My link on this post is to what benchmarks I’ve done.

If you want to read some interesting array-implementation stuff, take a look at the excellent paper on the implementation of Lua 5.0:
http://www.tecgraf.puc-rio.br/~lhf/ftp/doc/jucs05.pdf
Lua’s arrays are basically like PHPs (array plus dictionary) but they’ve put in some very interesting space and speed optimizations; which is important, because Lua uses arrays for everything. (I recommend Lua in general; it’s a very compact, elegant language.)

You know, in response to the question about whether this really matters — it occurs to me, in the course of my own development of Cocoa apps, that there is one particular application where this really matters: the two applications that help you track down memory leaks, ObjectAlloc and MallocDebug.

These two applications store an insane amount of data about all of your objects and where they’re being retained and released and stuff, and this could EASILY eclipse the 100,000 lower limit that has been presented in the graphs above.

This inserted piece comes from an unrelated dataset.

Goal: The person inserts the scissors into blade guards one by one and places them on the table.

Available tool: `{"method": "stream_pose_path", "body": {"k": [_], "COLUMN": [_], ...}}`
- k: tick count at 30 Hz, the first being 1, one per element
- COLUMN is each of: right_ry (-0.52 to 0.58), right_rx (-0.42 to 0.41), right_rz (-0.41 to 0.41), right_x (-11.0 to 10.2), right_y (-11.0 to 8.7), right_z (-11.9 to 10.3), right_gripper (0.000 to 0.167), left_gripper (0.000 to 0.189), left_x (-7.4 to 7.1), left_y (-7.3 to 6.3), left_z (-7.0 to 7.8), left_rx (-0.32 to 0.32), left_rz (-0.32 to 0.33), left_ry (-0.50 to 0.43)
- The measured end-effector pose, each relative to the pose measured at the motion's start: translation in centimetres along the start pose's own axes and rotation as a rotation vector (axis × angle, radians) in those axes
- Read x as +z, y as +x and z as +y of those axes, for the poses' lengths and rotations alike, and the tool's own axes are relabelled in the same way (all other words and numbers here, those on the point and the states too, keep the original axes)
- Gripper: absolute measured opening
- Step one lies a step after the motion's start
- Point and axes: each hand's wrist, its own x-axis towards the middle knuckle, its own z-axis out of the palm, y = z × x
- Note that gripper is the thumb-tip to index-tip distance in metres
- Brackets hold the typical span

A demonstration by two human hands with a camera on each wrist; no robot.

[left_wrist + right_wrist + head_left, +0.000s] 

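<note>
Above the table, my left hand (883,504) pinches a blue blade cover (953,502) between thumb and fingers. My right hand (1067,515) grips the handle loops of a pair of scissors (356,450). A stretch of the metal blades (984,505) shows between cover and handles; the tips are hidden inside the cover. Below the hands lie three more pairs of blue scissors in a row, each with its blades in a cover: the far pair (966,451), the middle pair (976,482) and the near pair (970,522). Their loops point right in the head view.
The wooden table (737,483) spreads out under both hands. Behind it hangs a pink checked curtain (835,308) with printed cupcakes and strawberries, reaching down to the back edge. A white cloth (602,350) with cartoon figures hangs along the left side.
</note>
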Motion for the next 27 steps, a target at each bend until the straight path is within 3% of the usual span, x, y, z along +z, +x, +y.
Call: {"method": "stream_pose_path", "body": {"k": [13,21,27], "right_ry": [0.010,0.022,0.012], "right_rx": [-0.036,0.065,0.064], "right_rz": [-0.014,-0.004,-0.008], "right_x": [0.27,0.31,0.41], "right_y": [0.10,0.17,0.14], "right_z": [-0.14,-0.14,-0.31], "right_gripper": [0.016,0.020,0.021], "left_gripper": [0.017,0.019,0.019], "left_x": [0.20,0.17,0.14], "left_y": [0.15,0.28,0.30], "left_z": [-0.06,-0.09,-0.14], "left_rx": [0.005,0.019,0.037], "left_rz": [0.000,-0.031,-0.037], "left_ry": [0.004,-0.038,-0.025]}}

Actually, I can easily see it eclipsing the 1,000,000 lower limit in terms of arrays and stuff. The number of CFStrings that you use in an application is just so immense that even a few minutes of operation would put you on the radar of the above graphs.

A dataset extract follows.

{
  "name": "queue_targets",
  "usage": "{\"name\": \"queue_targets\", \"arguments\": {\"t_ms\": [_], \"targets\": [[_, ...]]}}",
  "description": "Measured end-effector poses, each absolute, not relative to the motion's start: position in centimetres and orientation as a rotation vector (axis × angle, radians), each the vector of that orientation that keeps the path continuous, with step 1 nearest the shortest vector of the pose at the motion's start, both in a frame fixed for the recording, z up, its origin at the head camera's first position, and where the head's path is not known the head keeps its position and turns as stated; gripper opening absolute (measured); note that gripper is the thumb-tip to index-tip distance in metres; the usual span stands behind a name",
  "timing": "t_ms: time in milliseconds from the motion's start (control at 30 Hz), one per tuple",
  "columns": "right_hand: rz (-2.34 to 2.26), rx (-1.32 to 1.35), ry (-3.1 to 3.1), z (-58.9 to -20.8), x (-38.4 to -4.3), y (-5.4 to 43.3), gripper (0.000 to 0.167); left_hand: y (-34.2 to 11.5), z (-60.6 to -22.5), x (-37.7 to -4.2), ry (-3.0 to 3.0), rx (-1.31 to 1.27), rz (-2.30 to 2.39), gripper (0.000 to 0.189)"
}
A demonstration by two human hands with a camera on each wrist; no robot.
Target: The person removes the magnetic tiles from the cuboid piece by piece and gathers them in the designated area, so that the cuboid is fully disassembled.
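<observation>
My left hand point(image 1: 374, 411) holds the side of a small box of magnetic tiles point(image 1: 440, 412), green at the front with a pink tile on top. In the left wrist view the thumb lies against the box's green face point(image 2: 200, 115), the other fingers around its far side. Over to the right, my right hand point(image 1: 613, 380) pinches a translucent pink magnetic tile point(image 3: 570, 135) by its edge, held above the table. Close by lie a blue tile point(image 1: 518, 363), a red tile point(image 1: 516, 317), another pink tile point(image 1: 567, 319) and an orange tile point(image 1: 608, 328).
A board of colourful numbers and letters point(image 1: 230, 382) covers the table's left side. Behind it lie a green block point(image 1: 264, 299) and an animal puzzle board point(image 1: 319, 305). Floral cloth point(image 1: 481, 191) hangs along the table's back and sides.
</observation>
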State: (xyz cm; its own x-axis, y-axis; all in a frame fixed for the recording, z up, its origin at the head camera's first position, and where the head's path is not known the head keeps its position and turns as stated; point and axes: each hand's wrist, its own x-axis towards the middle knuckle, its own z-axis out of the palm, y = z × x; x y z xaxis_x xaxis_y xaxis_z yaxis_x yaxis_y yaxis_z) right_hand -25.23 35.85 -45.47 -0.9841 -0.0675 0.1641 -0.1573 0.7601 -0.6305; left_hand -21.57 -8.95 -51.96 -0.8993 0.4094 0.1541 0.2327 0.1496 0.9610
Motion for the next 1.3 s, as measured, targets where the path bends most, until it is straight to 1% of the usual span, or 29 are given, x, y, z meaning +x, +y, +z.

So there are at least SOME applications. :)

– Simone

Of related interest may be Martin Fowler’s page on Duck Interface. To quote the page that quotes Kent Beck’s Smalltalk Best Practice Patterns, “One of the first objects many people write when they come to Smalltalk is Stack. Stack is the basic data structure, fabled in song, story, and hundreds of papers about theoretical programming languages… there is no Stack class in any of the basic images. I’ve seen one written any number of times, but they never seem to last long.”

nicolas

thanks zac for your reply !
I’d like to add one observation.
It may seem obvious but it can’t hurt to repeat it :
The biggest optimization I’ve made on an app that used sorted arrays was : limiting the amount of times I sorted the damn arrays !
I spent some time trying to optimize the sorts or the sorted insertions (binary insert etc). This gained very little cycles…. But calling the sort functions every 100ms instead of every 25ms made a HUGE difference ^_^

Have you thought about doing the same benchmark with NSArray that you did with CFArray? I mean, just to see the overhead that Objective-C adds.

Daniel Berlin

So, what is the memory behavior of CFArray like (ie memory usage)?

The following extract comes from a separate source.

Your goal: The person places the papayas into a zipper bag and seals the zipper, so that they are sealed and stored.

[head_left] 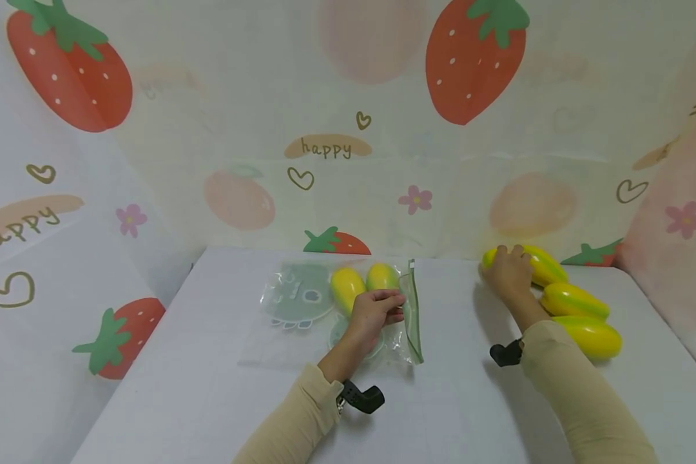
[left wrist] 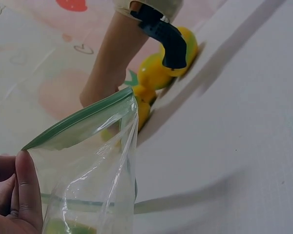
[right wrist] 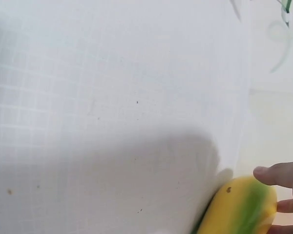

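Note:
My left hand (head_left: 374,316) pinches the rim of a clear zip bag (head_left: 292,299) with a green zip strip and a cartoon print. In the left wrist view, thumb and fingers grip one end of the bag's strip (left wrist: 83,117), and the mouth stands apart. Inside the bag lie two yellow-green papaya-shaped fruits (head_left: 348,287). At the back right, my right hand (head_left: 510,274) grips the end of another papaya-shaped fruit (head_left: 545,265), with a green stripe. The right wrist view shows fingertips (right wrist: 263,173) on that fruit's end; the palm is out of view.
Two more papaya-shaped fruits, one in the middle (head_left: 574,301) and one in front (head_left: 594,338), lie beside the right forearm on the white table (head_left: 168,374). Cloth walls (head_left: 394,148) printed with strawberries stand along the table's back and sides.

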`<state>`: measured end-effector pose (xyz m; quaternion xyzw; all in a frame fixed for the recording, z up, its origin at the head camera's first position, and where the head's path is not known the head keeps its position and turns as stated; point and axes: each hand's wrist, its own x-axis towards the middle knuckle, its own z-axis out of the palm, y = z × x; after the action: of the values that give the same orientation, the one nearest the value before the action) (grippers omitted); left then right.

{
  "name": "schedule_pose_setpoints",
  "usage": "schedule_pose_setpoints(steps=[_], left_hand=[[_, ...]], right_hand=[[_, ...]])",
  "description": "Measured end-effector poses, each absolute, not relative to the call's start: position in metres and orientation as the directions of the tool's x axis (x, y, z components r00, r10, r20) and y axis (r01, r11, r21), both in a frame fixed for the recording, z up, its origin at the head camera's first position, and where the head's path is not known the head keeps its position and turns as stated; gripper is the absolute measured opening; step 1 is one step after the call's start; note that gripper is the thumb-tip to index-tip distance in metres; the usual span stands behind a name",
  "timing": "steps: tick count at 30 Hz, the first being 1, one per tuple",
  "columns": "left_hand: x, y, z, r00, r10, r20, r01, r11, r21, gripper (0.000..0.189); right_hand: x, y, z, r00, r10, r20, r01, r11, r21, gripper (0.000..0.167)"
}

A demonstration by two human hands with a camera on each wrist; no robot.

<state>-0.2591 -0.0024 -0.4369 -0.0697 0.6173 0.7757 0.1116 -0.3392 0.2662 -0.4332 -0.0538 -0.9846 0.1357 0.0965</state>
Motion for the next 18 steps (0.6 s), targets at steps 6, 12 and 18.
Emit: schedule_pose_setpoints(steps=[6,12,18], left_hand=[[-0.2602,-0.0019,-0.4396,-0.963,0.088,-0.253,-0.267,-0.229,0.936,0.027],[-0.2592,-0.0019,-0.4354,-0.966,0.082,-0.244,-0.257,-0.229,0.939,0.027],[-0.2582,-0.0037,-0.4361,-0.962,0.081,-0.261,-0.273,-0.216,0.937,0.03]], right_hand=[[-0.341,0.2673,-0.4344,-0.977,0.146,0.154,0.097,0.953,-0.289,0.054],[-0.3398,0.2714,-0.436,-0.967,0.182,0.177,0.125,0.948,-0.291,0.056],[-0.3404,0.2727,-0.4426,-0.963,0.196,0.187,0.131,0.941,-0.312,0.059]])
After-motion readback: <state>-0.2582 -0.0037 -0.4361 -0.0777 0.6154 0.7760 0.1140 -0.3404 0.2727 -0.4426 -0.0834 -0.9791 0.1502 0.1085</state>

The only thing it seems truly better at is deletes, and the only way i can imagine it could remain flat like that for random deletions is to not do the actual deletes, but just mark them to be deleted. This would explain the walk timings as well.

Hmmmm timing for the plain array seems a bit weird. A plain array that backward walks grows – isn’t it just a

avalue = anarray[offset] ?

so in real just an addition of addresses:

*(anarray+offset) ???

with offset just decreasing ? If you mean that walking through the array takes longer I do undrestand that, but how could that get faster with other data structures ?

Enligthen me – Patrick – aka Jolly

[...] it back. You can see a movie of it working here. Because of Ridiculous Fish’s great article on reverse engineering Apple’s NSArray implementation, I also think that [...]

[...] ex of -1 indicates the last element of the array, -2 is the next to last ridiculous_fish Blog Archive ArrayCopyOnWriteArraySet is a set that implements copy-on-write and is ba [...]

Just to inform you, classes:
o hash_set
o hash_map
o hash_multiset
o hash_multimap

are not part of the C++ standard but are CGI extensions.

Finally, i understood… thank you – very good article

dont understand your ‘number’ thing, but …. still your articles are very good!